Work item:
Copy each line of the records below, from the first through the one that contains "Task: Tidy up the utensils", exactly as written.

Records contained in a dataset
####
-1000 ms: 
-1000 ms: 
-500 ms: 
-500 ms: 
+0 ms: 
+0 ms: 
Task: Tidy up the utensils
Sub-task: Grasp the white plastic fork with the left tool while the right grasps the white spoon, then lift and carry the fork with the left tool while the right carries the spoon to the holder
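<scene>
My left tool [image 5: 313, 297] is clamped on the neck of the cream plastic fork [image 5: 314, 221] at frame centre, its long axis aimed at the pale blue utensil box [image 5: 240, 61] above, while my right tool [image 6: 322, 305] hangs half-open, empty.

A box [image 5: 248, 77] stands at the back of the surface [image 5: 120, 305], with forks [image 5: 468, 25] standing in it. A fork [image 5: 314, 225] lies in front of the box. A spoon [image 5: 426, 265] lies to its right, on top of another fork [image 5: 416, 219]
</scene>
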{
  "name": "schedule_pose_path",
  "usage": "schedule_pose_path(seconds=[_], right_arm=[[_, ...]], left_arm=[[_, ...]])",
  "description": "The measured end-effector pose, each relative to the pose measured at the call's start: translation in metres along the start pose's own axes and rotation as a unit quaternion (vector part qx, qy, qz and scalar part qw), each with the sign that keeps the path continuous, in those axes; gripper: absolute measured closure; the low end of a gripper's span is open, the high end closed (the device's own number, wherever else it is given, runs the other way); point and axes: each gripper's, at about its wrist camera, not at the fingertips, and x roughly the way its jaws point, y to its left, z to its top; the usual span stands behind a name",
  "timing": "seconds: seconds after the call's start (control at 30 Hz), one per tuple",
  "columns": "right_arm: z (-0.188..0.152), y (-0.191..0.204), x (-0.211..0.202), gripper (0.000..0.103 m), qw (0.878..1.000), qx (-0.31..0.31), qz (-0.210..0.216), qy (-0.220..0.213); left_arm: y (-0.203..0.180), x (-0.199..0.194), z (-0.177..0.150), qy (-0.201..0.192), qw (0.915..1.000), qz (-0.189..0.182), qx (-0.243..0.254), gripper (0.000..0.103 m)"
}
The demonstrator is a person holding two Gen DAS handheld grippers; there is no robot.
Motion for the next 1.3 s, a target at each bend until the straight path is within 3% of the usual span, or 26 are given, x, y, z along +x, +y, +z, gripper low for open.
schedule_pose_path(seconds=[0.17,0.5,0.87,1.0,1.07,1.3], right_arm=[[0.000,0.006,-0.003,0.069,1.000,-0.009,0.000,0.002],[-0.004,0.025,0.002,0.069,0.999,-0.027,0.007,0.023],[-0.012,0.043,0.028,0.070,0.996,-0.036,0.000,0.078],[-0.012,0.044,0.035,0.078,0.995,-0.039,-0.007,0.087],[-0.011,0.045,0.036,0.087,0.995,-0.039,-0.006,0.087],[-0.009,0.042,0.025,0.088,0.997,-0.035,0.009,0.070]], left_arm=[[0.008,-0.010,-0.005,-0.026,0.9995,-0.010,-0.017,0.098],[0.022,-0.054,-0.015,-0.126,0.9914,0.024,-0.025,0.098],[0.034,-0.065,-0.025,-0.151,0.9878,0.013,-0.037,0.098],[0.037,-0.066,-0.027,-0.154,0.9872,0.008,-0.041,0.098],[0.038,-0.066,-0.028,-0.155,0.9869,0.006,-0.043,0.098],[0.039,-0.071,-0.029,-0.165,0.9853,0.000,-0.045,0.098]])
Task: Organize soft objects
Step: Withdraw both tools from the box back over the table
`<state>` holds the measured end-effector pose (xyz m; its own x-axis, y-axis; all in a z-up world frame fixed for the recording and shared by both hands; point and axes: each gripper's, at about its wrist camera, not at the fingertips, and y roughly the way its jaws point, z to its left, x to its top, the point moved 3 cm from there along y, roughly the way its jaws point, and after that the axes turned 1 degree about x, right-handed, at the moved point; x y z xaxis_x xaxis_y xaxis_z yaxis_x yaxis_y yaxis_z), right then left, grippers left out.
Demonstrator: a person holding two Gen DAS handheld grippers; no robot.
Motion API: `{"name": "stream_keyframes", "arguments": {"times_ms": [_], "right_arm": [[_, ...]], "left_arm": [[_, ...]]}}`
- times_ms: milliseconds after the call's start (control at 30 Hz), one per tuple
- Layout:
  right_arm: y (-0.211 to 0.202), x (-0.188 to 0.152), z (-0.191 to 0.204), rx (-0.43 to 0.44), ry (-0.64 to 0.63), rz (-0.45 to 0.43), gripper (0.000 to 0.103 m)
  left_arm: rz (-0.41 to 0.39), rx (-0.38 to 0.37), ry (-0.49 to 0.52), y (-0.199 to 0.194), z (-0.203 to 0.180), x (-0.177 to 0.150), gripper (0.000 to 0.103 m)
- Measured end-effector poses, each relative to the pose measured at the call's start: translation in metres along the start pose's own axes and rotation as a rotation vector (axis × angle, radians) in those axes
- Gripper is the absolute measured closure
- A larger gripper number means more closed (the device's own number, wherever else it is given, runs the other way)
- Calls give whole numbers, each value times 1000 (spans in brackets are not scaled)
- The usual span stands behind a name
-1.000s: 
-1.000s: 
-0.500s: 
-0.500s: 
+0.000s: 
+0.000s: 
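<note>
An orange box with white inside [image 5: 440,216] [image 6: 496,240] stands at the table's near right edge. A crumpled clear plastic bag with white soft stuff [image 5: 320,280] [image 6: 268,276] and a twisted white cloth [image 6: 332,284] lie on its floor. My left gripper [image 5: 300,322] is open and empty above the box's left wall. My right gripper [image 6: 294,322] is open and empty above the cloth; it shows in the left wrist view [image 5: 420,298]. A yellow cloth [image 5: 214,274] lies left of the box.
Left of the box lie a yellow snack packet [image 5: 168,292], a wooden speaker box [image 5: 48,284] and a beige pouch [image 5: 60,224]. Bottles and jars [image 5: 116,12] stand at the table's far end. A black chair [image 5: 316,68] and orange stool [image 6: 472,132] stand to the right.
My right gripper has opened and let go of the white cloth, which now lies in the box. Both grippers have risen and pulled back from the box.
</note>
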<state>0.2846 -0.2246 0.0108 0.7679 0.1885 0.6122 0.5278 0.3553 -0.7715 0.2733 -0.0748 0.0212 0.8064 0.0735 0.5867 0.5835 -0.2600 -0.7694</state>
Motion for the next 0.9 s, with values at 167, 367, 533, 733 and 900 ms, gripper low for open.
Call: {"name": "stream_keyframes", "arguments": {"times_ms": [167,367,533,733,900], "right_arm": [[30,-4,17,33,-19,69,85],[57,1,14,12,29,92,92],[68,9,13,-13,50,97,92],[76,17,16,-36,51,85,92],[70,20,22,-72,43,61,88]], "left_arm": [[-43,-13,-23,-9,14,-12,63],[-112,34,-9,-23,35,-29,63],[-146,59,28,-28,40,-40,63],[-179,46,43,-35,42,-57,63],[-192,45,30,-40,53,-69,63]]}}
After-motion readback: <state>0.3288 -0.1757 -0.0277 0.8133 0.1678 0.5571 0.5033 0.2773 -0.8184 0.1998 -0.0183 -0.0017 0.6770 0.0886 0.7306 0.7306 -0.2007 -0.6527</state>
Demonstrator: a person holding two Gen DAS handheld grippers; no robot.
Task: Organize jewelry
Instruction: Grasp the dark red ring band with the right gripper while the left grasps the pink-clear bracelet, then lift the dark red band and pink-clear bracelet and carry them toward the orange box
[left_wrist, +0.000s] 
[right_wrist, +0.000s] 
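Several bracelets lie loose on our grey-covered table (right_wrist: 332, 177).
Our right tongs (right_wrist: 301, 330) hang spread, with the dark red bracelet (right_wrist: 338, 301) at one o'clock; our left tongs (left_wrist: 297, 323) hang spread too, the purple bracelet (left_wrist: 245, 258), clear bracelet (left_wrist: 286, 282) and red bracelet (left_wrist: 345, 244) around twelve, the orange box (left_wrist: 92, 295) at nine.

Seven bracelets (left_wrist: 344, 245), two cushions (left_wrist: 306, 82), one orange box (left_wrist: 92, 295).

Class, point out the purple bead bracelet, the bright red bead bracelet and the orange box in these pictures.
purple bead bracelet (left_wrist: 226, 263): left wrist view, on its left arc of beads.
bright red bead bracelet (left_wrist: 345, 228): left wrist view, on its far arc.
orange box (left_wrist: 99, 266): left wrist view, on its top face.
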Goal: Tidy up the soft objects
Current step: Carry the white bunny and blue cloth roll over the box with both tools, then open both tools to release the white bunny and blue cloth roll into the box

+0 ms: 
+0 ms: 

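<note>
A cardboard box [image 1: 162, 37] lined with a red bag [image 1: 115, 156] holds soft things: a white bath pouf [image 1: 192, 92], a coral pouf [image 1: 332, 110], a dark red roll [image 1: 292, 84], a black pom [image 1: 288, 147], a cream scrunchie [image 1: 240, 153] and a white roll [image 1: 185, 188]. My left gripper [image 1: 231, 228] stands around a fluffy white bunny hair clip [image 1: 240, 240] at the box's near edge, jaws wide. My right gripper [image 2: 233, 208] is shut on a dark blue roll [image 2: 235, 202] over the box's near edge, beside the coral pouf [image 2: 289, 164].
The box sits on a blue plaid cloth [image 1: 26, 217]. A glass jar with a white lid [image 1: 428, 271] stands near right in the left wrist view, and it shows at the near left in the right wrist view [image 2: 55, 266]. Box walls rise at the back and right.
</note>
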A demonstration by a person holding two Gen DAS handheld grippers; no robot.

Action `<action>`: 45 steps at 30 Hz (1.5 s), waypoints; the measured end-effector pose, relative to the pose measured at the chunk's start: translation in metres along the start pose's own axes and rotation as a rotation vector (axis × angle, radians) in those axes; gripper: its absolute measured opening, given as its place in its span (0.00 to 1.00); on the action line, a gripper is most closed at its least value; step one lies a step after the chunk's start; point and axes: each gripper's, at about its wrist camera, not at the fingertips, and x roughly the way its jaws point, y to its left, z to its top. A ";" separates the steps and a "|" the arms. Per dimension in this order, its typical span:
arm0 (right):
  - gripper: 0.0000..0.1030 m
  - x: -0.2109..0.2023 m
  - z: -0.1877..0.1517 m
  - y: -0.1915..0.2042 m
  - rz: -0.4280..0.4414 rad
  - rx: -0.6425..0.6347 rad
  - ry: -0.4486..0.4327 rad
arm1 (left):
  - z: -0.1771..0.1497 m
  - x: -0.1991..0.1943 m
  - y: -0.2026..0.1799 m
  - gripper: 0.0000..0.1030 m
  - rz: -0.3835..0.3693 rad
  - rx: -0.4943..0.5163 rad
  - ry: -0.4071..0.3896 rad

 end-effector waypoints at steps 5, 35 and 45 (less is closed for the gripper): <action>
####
The completed task:
-1000 ms: 
-1000 ms: 
-500 ms: 
-500 ms: 
+0 ms: 
+0 ms: 
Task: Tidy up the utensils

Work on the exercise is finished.